[Dataset entries]
★ ★ ★ ★ ★ ★ ★

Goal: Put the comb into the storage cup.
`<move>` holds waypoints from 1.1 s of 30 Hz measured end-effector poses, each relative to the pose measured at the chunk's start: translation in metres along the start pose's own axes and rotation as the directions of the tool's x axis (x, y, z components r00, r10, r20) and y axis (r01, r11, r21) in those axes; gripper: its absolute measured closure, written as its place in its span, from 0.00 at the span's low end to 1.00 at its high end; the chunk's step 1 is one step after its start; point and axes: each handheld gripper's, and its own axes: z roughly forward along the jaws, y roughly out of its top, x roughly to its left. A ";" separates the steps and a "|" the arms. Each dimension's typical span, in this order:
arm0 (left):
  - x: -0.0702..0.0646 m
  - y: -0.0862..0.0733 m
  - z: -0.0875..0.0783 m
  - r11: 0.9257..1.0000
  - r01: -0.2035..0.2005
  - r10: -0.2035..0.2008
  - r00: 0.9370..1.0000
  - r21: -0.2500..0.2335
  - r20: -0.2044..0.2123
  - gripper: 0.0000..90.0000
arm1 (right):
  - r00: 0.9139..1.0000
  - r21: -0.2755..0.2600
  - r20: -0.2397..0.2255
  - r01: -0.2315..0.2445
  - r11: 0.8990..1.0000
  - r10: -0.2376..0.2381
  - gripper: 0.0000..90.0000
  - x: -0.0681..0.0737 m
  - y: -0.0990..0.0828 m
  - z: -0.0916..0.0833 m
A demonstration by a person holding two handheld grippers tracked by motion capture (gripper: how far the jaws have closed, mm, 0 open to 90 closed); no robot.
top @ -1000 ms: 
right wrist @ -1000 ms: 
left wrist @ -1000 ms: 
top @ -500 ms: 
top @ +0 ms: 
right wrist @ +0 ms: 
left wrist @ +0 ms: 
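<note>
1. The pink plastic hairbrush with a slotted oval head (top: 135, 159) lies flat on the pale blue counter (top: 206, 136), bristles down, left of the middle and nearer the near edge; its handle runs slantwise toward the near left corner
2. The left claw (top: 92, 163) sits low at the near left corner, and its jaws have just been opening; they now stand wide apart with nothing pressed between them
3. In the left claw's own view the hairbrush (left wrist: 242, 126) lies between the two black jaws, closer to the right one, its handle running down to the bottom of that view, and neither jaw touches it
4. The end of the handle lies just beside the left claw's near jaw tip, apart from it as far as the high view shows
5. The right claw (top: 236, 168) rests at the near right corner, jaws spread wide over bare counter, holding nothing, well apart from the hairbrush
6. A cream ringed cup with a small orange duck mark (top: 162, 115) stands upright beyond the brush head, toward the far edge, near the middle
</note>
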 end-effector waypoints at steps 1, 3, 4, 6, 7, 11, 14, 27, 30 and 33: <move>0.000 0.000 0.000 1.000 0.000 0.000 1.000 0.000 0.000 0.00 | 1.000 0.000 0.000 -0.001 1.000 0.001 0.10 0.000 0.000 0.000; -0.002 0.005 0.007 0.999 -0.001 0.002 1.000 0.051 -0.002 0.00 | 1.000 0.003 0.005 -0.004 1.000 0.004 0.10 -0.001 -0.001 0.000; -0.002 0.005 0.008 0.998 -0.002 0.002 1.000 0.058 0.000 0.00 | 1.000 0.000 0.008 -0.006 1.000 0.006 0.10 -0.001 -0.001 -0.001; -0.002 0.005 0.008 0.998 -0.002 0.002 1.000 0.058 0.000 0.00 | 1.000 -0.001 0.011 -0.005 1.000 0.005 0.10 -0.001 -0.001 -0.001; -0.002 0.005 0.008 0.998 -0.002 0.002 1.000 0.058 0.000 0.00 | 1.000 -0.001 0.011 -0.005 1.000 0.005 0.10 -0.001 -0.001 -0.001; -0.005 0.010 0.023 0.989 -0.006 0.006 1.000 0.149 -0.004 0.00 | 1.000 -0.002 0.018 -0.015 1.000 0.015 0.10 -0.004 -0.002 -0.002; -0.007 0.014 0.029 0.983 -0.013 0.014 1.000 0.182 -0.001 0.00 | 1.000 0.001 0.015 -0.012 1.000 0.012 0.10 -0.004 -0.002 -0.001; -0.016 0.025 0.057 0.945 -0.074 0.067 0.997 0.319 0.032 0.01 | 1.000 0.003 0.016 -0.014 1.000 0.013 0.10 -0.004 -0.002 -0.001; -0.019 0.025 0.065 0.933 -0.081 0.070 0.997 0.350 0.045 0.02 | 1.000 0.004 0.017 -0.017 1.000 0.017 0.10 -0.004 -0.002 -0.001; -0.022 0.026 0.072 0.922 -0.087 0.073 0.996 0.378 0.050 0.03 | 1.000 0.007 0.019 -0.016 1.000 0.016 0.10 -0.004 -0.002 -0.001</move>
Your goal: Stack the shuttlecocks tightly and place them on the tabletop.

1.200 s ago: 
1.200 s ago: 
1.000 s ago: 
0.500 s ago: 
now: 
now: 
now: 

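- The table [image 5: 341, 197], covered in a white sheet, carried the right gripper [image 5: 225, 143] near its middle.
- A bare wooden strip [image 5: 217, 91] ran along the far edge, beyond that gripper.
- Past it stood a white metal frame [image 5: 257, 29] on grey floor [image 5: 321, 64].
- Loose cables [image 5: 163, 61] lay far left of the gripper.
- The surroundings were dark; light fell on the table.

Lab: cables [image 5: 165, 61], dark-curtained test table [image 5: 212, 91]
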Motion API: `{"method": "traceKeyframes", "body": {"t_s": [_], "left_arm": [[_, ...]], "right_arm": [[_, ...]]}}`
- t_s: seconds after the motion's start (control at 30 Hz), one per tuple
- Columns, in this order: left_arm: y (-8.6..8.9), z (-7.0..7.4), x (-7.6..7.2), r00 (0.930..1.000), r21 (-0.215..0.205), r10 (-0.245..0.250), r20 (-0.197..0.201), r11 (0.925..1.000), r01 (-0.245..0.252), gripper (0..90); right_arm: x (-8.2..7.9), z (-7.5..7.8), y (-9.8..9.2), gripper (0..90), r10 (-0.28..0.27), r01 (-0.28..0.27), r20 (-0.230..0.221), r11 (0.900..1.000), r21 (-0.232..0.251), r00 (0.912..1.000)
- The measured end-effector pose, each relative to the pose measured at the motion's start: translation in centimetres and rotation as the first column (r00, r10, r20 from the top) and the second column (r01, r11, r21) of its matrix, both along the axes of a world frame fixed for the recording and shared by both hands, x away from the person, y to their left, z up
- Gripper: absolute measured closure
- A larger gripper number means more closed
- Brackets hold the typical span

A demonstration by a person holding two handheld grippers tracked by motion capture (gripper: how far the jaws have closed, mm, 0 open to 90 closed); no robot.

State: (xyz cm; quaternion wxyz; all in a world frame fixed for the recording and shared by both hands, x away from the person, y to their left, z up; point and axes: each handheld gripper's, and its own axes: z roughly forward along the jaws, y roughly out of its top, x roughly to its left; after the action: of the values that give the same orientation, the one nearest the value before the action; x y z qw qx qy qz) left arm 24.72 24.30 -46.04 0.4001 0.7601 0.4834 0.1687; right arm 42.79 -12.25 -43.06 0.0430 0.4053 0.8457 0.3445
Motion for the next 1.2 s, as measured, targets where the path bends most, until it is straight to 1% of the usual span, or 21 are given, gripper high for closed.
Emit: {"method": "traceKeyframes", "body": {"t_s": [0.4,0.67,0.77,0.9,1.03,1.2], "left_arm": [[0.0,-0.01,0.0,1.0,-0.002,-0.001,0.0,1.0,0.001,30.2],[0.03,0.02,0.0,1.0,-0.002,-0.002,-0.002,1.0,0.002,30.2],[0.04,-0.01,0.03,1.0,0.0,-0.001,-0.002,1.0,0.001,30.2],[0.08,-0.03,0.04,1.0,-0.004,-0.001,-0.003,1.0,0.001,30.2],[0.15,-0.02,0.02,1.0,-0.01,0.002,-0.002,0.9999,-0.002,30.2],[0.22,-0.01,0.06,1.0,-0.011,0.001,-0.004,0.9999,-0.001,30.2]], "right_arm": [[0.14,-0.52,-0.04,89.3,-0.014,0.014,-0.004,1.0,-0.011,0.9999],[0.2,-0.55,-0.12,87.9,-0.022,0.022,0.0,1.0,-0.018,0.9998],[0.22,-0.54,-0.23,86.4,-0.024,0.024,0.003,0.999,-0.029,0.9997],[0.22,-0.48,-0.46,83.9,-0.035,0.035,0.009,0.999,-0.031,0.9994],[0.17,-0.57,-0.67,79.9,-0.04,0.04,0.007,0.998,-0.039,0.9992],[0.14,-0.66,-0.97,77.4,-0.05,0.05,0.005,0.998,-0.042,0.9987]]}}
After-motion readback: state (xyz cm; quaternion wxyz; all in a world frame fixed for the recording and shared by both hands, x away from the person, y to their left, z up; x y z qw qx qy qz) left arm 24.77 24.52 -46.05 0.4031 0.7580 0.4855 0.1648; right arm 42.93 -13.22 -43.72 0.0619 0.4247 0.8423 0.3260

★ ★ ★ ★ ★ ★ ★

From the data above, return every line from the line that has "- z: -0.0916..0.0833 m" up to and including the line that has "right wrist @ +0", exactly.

_Task output_
  - z: -0.0916..0.0833 m
A demonstration by a person holding two handheld grippers tracked by motion capture (gripper: how far the jaws have closed, mm, 0 open to 90 closed); no robot.
top @ -1000 ms: 
right wrist @ -1000 ms: 
left wrist @ -1000 ms: 
top @ -500 ms: 
top @ +0 ms: 
right wrist @ +0 ms: 

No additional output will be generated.